Silvia retains hvywt belt.  It was a great fight, Monson had a hard time overtaking an 8 in reach advantage.  However, I thought it was a great 5 rounds.

St. Pierre wins belt, beat hughes in the 2nd.  Hughes got tagged in the groin 2x in round 1.  He ate a round kick to the temple in round 2.  I have always said that a good kicker is hard to beat.  The thing is that Matt tried to stand up against George and didn't try to shoot on him, that is his forte.  Matt is a wrestler.

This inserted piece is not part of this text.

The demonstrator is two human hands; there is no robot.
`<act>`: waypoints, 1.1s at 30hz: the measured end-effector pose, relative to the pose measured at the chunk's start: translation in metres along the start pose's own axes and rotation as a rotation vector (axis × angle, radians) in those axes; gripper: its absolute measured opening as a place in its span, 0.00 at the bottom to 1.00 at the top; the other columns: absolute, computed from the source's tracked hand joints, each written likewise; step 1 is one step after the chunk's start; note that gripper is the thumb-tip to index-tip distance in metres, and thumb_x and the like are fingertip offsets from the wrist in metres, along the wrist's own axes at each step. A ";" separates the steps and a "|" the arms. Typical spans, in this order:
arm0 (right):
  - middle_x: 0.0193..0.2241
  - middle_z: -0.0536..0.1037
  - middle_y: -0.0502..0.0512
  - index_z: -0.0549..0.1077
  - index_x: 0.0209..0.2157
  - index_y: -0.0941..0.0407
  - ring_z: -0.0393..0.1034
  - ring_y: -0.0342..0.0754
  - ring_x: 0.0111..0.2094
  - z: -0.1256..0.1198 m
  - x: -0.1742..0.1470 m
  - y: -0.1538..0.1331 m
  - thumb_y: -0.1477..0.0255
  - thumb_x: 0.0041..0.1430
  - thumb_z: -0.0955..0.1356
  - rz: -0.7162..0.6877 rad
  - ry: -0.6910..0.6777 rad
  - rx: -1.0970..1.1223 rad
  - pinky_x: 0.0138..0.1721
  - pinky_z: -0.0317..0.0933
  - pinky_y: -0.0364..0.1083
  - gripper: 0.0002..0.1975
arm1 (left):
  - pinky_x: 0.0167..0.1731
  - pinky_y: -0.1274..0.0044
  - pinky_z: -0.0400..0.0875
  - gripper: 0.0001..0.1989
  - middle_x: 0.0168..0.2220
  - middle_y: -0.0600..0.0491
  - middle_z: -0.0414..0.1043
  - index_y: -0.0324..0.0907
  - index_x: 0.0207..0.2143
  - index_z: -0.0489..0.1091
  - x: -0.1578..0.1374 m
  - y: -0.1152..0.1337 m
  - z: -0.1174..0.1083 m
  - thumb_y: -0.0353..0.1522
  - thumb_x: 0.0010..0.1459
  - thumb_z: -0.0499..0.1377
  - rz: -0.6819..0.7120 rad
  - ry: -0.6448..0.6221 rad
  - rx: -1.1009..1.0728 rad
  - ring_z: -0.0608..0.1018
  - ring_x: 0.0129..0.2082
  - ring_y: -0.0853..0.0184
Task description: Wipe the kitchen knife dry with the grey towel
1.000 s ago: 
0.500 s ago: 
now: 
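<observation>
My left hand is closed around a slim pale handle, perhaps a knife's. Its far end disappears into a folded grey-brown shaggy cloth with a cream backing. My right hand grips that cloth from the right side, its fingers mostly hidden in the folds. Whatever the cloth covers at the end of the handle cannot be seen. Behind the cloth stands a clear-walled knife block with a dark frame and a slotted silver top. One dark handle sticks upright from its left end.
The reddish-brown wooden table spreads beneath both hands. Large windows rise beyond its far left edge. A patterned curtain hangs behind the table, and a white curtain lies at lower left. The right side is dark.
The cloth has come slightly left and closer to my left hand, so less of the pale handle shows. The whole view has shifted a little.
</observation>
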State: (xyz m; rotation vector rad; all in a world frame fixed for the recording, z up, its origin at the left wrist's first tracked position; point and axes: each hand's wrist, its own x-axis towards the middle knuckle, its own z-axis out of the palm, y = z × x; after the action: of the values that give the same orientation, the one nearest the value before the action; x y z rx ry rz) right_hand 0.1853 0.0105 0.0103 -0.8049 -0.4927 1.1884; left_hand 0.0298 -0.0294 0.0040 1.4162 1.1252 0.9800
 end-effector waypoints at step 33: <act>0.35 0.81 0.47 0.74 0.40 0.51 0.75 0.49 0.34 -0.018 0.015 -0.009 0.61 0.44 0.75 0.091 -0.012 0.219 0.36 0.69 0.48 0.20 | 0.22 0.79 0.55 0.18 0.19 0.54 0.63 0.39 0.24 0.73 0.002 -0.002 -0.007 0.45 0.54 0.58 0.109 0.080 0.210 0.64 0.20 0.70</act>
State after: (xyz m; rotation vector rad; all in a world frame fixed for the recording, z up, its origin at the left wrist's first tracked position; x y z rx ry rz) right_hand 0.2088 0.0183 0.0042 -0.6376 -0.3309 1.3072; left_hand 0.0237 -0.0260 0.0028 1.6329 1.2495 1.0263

All the other fights were outstanding, having it hosted by Marine Corps Air Station Miramar was just a nice touch.


----------



## jfarnsworth (Nov 19, 2006)

Thanks for the recap


----------



## Kempojujutsu (Nov 19, 2006)

I would agree, don't know why Hughes was trying to go toe to toe with Pierre. Pierre did stuff a couple of takedowns. But Hughes' takedowns attempts didn't look that great to begin with? Good job Pierre and maybe we will see a rematch very soon.


----------



## Makalakumu (Nov 19, 2006)

St. Pierre vs Hughes


----------



## FuriousGeorge (Nov 19, 2006)

Thanks for posting that...Its such a good fight!
Wow!  I was totally impressed with GSP, and glad to see Hughes get taken down a notch, he's one of the cockiest fighters in the UFC, though its not completely undeserved, I guess.  

As for the Silvia Monson fight, I was pretty disappointed.  I was pretty impressed that Silvia was able to do as well on the ground as he did, but if he had much jits he probably could have sunk that triangle attempt and known what subs to go for when he passed Monson's guard.  But even his standup was pretty poor.  He kept Monson at a distance with his jab for most of the standup, he knew that if he actually tried to hit him that monson would take him down, so he pretty much just avoided engaging with him too much.  Monson on the other hand was agressive, but had a hell of a time getting inside Silvia's reach, and wasn't able to do too much from the ground.  I guess I expected more from Monson, especially on the ground, but Silvia did bring more ground game than I expected as well.  Overall, I guess I just feel like Silvia's last two fights have been draws rather than wins, and mostly because he avoids engaging with his opponents as much as possible.  I'm kind of annoyed that he still has the title to be honest.


----------



## AceHBK (Nov 20, 2006)

wow!
Hughes was talking about looking to retire....looks like GSP put him "into" retirement.


----------



## mrhnau (Nov 20, 2006)

upnorthkyosa said:


> St. Pierre vs Hughes



already removed... oh well...  I was looking forward to it. I can't shell out that kind of cash!


----------



## Makalakumu (Nov 20, 2006)

mrhnau said:


> already removed... oh well...  I was looking forward to it. I can't shell out that kind of cash!


 
Well, if you get online soon, here is a new vid...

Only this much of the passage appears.